Authored by hokein on Oct 29 2018, 3:29 AM.

Details

Reviewers
sammccall
Summary

With this patch, we only collect refs for canonical headers (headers
with header guards). As non-canonical headers are usually generated, and
not interesting to users.

For LLVM, we have ~2.8 million refs (out of 6 million) for generated inc
headers.

BeforeAfter
file size78 MB55MB
memory330MB260MB

Event Timeline

hokein created this revision.Oct 29 2018, 3:29 AM

Please add a test with #pragma once, which should still be counted as a header guard.

It's not obvious whether/why this is the right thing to do.

One set of reasoning that occurs to me:

  • headers without guards produce code in some context-sensitive way, they only exist in the context of their including file
  • for the symbols they produce, we have ways to reconcile across contexts - by symbol ID
  • but for refs, there's no such context of identity
  • therefore it's not clear whether a ref in an unguarded header should be tracked once, once per include, or not at all.
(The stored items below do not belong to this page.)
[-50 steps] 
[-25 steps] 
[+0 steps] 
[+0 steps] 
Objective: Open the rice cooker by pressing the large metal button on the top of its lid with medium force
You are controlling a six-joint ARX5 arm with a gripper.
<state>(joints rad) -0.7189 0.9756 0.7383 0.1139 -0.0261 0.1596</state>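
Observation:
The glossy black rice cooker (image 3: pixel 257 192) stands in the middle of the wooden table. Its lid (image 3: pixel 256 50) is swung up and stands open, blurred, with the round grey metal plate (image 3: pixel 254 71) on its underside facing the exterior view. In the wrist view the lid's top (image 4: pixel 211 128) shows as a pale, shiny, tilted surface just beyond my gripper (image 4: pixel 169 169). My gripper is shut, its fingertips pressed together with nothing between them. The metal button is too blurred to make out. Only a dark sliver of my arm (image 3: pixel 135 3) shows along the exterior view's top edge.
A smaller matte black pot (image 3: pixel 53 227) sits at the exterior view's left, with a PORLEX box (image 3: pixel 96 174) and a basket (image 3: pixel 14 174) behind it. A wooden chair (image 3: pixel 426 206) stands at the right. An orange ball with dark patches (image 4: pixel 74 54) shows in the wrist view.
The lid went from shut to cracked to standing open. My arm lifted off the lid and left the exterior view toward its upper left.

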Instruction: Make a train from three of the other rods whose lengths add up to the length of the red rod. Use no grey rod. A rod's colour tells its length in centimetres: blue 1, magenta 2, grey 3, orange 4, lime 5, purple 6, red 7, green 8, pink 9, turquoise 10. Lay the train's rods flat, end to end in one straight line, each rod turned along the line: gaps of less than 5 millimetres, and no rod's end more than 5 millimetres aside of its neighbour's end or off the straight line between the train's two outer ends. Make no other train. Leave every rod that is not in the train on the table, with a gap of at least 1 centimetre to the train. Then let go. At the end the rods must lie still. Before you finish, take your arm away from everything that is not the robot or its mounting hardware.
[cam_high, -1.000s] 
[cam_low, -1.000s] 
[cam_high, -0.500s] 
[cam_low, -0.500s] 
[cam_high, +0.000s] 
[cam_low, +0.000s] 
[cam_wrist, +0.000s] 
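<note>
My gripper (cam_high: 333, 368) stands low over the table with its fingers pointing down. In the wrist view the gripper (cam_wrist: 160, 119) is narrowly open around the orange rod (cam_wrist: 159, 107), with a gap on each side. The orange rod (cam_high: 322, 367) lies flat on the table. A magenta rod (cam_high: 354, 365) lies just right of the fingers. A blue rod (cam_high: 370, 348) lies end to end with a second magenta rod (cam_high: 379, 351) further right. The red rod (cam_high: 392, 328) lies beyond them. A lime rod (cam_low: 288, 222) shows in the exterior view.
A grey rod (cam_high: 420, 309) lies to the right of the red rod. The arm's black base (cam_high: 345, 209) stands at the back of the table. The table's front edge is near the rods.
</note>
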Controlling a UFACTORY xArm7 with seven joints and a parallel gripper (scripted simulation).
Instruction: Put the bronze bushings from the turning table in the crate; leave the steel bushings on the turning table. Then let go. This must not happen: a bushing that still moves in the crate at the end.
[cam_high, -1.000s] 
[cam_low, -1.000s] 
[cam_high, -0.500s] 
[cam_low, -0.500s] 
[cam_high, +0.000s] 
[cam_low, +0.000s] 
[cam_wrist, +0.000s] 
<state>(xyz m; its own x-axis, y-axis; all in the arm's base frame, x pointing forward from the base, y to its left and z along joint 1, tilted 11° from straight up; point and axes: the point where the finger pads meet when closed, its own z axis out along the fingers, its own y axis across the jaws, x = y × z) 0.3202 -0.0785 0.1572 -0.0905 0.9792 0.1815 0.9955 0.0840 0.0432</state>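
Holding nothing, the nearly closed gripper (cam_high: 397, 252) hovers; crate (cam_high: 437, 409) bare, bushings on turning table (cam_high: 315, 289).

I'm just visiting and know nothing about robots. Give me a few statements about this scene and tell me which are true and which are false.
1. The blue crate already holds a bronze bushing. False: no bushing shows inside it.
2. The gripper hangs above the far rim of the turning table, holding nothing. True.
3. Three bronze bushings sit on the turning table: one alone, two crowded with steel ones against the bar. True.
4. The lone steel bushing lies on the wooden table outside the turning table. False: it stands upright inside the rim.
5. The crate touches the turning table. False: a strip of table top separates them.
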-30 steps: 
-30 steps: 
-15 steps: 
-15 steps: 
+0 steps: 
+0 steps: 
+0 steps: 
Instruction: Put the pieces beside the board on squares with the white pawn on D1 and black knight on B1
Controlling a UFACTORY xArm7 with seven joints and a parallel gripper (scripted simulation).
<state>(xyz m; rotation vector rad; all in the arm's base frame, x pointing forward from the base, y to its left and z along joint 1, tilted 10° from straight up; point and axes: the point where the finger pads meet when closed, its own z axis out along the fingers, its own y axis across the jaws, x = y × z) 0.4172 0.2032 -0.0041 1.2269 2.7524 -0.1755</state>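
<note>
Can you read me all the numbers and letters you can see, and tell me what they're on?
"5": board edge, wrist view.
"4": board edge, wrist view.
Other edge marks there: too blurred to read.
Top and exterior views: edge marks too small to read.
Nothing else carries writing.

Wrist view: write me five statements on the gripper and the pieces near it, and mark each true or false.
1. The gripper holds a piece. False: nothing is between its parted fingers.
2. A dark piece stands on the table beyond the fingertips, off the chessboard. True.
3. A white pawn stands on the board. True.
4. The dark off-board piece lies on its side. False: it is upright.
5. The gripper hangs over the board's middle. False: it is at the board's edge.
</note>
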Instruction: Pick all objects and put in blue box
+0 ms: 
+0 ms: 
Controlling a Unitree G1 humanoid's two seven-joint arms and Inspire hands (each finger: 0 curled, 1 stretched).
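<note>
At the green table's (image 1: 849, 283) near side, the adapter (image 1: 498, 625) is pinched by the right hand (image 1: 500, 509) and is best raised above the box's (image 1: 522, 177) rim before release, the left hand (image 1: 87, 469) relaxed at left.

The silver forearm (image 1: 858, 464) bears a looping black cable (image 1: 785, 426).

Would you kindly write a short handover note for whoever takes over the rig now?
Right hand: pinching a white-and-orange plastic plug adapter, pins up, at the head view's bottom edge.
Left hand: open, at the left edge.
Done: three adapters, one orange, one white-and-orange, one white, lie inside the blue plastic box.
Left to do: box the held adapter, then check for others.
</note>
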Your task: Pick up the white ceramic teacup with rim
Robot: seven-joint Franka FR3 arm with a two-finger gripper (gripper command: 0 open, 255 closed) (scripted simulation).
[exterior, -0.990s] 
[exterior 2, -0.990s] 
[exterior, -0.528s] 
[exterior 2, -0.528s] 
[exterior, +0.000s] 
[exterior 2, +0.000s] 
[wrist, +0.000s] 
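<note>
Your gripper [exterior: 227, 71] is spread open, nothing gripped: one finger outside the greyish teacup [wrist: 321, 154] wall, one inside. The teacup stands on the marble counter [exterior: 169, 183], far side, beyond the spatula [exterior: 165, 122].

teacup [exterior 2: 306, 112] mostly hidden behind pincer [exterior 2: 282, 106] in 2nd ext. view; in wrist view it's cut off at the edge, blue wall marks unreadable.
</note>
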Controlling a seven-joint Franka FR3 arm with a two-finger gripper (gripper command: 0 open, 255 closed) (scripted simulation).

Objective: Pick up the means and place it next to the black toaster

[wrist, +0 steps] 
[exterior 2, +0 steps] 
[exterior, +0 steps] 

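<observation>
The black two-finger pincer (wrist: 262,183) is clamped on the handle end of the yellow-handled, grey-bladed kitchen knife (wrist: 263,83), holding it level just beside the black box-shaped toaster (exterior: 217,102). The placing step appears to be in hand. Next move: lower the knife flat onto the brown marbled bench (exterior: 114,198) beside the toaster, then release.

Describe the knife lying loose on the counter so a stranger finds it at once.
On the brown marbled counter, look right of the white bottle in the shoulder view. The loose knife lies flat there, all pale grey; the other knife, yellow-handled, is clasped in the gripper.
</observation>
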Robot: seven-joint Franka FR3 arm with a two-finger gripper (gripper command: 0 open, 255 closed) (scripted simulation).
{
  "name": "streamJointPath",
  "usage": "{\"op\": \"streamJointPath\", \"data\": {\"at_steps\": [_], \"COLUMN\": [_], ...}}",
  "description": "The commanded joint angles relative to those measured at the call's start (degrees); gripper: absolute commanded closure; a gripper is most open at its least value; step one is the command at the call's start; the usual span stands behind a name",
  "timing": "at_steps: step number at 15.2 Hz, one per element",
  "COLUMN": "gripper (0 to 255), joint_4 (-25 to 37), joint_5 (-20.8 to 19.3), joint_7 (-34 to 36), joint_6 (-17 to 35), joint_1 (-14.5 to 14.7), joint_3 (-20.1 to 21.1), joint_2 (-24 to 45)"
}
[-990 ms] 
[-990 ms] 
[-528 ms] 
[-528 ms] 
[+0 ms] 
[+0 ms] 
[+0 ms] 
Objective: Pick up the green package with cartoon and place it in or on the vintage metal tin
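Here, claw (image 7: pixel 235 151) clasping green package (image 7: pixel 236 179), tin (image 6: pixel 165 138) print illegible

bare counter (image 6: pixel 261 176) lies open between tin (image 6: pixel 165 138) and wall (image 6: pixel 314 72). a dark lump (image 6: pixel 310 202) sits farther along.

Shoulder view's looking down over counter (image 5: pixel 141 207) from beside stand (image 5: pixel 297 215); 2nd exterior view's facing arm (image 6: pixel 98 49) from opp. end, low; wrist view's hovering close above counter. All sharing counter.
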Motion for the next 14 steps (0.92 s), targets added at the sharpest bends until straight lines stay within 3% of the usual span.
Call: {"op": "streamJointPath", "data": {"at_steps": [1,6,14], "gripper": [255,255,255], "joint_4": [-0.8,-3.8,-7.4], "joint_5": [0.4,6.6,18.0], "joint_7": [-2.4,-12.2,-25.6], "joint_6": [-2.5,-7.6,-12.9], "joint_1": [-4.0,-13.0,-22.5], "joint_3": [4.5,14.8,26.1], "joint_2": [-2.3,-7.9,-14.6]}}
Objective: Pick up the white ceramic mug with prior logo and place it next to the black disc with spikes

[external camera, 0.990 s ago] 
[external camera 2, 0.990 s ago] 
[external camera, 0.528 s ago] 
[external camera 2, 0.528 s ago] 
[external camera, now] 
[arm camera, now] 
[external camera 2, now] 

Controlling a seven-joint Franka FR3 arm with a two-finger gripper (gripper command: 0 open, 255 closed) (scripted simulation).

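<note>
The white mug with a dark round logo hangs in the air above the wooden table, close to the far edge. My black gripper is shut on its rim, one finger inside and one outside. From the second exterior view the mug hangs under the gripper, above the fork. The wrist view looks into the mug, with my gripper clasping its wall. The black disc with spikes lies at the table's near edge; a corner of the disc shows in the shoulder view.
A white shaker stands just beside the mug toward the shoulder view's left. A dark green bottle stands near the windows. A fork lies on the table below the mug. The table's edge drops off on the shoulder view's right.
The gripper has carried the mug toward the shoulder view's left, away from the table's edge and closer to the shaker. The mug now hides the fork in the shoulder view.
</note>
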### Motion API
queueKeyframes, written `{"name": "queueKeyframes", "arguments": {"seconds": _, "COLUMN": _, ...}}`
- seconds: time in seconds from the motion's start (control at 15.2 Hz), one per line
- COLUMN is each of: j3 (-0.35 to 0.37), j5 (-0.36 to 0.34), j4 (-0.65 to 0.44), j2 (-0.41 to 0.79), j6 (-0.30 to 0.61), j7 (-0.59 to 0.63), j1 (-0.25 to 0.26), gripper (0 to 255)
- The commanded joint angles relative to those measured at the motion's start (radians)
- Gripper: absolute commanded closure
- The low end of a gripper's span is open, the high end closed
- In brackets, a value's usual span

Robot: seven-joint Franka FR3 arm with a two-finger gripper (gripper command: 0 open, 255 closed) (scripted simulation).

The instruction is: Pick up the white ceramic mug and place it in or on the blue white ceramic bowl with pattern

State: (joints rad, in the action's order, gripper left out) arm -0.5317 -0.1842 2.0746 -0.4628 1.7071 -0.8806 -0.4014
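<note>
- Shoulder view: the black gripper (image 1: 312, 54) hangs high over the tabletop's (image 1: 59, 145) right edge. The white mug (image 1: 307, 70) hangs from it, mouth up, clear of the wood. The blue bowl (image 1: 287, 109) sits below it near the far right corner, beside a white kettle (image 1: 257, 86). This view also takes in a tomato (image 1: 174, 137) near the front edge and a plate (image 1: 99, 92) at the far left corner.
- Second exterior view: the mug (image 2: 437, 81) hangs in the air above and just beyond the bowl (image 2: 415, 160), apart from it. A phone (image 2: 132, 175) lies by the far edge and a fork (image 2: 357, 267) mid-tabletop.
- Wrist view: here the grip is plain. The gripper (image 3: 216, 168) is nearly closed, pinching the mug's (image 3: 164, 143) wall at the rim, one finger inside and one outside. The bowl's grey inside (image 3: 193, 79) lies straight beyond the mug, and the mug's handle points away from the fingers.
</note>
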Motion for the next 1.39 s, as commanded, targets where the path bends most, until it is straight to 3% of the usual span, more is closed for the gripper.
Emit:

Not at all is defensible.

This falls down a bit though when we see that in practice we'll often have refs to the same symbol, from the same location, with the same role - this is a reasonable way to reconcile.

If this is just a way to trim down index size, we should consider codebases other than LLVM, as it seems pretty likely the use of generated files there is atypical.

clangd/index/SymbolCollector.cpp
479

High-level comment - what are you doing here? Why?

479

Use of "canonical" here and elsewhere isn't obvious to me - does this name come from somewhere?

"Modular" is how I would describe these headers - it's imprecise, but you could define it somewhere.